* **Task to carry out**: Print each line from the start of the records below up through the line where "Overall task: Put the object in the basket" is found, exactly as given.

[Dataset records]
■ ■ ■ ■ ■

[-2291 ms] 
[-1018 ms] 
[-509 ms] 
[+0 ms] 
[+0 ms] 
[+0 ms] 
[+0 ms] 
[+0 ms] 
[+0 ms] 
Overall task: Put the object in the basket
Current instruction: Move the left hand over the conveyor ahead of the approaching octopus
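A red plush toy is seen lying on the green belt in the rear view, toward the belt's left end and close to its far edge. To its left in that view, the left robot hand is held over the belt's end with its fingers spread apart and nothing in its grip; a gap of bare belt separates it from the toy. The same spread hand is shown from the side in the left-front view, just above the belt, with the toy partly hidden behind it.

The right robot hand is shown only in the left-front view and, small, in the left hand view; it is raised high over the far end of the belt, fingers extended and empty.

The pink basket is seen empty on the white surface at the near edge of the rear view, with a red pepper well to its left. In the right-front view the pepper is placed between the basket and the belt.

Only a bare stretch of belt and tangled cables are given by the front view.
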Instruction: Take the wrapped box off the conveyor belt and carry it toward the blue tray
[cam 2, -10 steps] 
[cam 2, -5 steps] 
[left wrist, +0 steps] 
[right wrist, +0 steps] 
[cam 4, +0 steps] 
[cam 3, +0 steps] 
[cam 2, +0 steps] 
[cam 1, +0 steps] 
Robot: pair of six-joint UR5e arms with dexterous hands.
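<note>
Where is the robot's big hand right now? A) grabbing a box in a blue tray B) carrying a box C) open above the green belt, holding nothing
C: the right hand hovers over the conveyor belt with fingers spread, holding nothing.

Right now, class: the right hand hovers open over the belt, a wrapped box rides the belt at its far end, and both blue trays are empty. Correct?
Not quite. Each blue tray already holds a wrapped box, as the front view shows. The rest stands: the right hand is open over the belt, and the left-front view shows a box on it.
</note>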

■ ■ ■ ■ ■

* **Response**:
[-2291 ms] 
[-1018 ms] 
[-509 ms] 
[+0 ms] 
[+0 ms] 
[+0 ms] 
[+0 ms] 
[+0 ms] 
[+0 ms] 
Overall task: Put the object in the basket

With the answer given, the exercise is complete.